▸ TASK: When the line containing "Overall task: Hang" appears in the data below, begin copying there and stop only after the line containing "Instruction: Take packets".

▸ RECORDS SUPPLIED:
---+---

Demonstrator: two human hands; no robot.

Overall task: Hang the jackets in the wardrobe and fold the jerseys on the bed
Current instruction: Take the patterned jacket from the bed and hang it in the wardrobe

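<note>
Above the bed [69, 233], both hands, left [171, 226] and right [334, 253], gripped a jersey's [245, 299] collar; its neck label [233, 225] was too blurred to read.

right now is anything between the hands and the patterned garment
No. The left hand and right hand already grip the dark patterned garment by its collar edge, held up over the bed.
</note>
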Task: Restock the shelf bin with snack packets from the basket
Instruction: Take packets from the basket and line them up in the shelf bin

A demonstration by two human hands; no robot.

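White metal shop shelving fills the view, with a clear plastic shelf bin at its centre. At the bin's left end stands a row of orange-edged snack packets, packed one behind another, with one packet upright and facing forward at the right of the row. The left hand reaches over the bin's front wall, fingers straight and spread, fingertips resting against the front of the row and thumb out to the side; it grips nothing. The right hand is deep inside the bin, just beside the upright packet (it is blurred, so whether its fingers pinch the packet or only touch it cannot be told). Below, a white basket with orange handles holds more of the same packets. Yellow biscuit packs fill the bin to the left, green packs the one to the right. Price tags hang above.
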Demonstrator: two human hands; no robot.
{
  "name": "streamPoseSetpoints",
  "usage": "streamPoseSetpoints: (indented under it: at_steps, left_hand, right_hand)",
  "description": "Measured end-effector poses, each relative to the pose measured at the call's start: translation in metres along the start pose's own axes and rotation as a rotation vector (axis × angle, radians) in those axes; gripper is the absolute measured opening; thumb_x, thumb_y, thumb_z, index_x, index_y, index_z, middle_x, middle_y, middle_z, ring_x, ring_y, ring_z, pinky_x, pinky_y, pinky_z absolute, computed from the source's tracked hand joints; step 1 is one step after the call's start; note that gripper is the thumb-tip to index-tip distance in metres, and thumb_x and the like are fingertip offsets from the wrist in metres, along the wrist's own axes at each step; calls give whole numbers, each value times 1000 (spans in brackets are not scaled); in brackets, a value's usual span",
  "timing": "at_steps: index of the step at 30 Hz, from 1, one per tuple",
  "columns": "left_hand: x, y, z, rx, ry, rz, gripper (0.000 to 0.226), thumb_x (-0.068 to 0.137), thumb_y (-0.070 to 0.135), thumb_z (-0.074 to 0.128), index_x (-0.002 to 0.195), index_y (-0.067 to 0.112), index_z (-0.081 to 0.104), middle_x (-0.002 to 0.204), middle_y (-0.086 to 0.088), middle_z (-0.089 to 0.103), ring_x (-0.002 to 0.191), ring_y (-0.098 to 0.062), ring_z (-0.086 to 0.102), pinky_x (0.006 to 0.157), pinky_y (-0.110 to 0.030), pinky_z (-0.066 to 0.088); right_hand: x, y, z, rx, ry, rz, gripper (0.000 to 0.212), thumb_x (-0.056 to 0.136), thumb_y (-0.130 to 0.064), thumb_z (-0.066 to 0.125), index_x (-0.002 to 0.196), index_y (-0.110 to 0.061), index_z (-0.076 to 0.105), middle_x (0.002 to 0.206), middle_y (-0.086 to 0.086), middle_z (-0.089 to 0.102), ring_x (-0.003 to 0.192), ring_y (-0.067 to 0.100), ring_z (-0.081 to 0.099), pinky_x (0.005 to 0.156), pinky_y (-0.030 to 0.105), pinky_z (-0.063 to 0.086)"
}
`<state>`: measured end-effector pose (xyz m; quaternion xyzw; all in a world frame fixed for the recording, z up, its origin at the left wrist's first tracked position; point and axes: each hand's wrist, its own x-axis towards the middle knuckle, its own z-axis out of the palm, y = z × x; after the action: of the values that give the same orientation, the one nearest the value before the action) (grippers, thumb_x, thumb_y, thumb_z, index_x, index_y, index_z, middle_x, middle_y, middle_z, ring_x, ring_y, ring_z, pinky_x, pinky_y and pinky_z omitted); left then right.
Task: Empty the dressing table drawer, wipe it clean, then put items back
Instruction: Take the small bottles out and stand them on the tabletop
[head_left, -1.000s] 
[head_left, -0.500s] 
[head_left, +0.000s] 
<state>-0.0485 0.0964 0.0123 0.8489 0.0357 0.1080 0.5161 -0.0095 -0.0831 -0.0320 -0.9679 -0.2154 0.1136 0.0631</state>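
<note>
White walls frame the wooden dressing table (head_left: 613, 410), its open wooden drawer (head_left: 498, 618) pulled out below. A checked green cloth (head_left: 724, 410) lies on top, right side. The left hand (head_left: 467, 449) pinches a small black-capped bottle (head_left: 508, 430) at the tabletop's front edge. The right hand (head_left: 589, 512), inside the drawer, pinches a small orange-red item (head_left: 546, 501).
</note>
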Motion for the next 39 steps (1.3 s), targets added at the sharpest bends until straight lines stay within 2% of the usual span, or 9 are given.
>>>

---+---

▸ REPLY:
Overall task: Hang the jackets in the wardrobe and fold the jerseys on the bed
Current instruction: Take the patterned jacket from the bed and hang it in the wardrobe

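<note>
Above the bed [69, 233], both hands, left [171, 226] and right [334, 253], gripped a jersey's [245, 299] collar; its neck label [233, 225] was too blurred to read.

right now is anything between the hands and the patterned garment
No. The left hand and right hand already grip the dark patterned garment by its collar edge, held up over the bed.
</note>
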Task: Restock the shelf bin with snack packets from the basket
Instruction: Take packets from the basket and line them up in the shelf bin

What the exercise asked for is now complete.